French politician (born 1947)

Maurice Ponga (born 5 June 1947 in Kouaoua, New Caledonia) is a French politician who served as a Member of the European Parliament (MEP) from 2009 until 2019. He was elected in the 2009 European election for the Overseas constituency.

==Political career==
Ponga is a Melanesian (Kanak), but unlike most Kanaks, he opposes New Caledonia's independence from France and is a member of The Rally-UMP, a major anti-independence party. He has represented the party, known as RPCR until 2002, in the Congress of New Caledonia between 1995 and 2009. While in office, he participated in all but one New Caledonian government.

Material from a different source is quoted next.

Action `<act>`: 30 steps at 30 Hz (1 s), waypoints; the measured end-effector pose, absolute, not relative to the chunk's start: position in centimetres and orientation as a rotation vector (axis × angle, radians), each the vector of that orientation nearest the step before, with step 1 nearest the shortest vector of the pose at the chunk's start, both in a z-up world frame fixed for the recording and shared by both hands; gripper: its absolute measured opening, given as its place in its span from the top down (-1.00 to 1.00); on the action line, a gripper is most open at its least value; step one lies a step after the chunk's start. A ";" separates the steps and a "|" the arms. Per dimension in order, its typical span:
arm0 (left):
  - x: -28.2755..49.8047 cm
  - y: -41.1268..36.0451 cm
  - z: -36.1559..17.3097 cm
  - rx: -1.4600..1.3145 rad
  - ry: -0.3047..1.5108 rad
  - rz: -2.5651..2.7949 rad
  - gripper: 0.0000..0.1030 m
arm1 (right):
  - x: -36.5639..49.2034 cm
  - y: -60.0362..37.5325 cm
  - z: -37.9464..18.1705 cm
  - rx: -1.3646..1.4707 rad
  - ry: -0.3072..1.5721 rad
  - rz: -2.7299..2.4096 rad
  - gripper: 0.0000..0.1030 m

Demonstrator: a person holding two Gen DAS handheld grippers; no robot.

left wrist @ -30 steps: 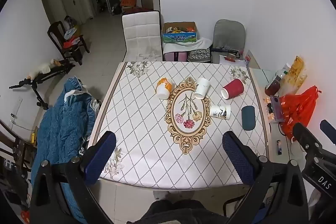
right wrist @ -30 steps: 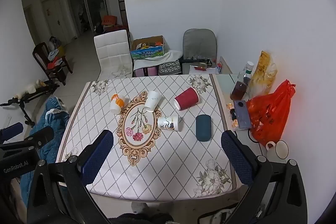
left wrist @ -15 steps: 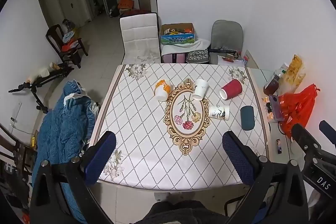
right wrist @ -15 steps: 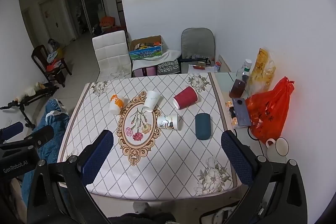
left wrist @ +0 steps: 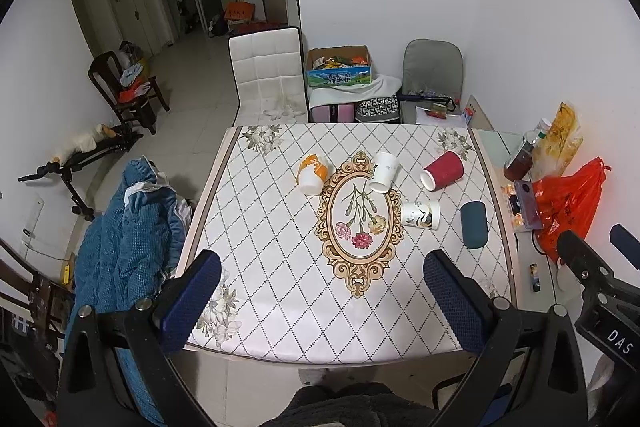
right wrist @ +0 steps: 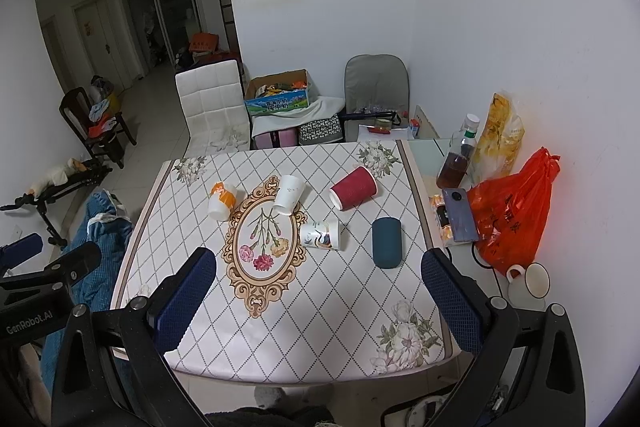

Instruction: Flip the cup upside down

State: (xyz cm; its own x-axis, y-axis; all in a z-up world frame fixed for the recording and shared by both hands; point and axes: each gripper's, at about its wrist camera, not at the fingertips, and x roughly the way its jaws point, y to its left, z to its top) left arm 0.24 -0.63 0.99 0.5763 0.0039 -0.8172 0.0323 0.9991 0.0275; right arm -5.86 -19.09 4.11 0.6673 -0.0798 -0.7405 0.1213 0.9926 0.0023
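Several paper cups lie on their sides on the patterned table point(left wrist: 280, 291): an orange-and-white cup point(left wrist: 312, 169) point(right wrist: 221, 201), a plain white cup point(left wrist: 384, 172) point(right wrist: 289, 194), a red cup point(left wrist: 443, 170) point(right wrist: 354, 187) and a white cup with a dark print point(left wrist: 421, 214) point(right wrist: 321, 235). My left gripper point(left wrist: 322, 289) is open and empty, high above the table's near edge. My right gripper point(right wrist: 320, 289) is also open and empty, at the near edge. Neither touches a cup.
A dark teal case point(left wrist: 473, 224) point(right wrist: 386, 242) lies right of the cups. An orange bag point(right wrist: 512, 211), a phone point(right wrist: 460, 213), a bottle point(right wrist: 456, 157) and a mug point(right wrist: 530, 281) crowd the right side. A blue blanket point(left wrist: 128, 227) hangs at left. Chairs point(left wrist: 268, 79) stand behind.
Both grippers have drawn back and risen a little, so the table looks slightly smaller and further away. The cups have not moved. Both grippers stay open.
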 end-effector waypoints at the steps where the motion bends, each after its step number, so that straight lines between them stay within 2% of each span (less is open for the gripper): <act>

Most recently, as Minister of Youth and Sports in the Martin II government, he played a major role in the success of Noumea's bid for the 2011 Pacific Games.

In the 2009 European elections, Ponga was the UMP's candidate in the Pacific Section of the Overseas constituency, and his candidacy was locally supported by all anti-independence parties. The UMP won one seat in the constituency with 29.7% of the votes, and since the UMP obtained its highest result in the Pacific Section (44.4%), Ponga was elected to the European Parliament. He is the second New Caledonian and second Kanak to serve as an MEP, after Dick Ukeiwé (also a member of the RPCR), who served between 1989 and 1994.

In the Republicans’ 2017 leadership election, Ponga endorsed Laurent Wauquiez.

==Recognition==
In 2019, Ponga was the winner of the Development Award at The Parliament Magazines annual MEP Awards.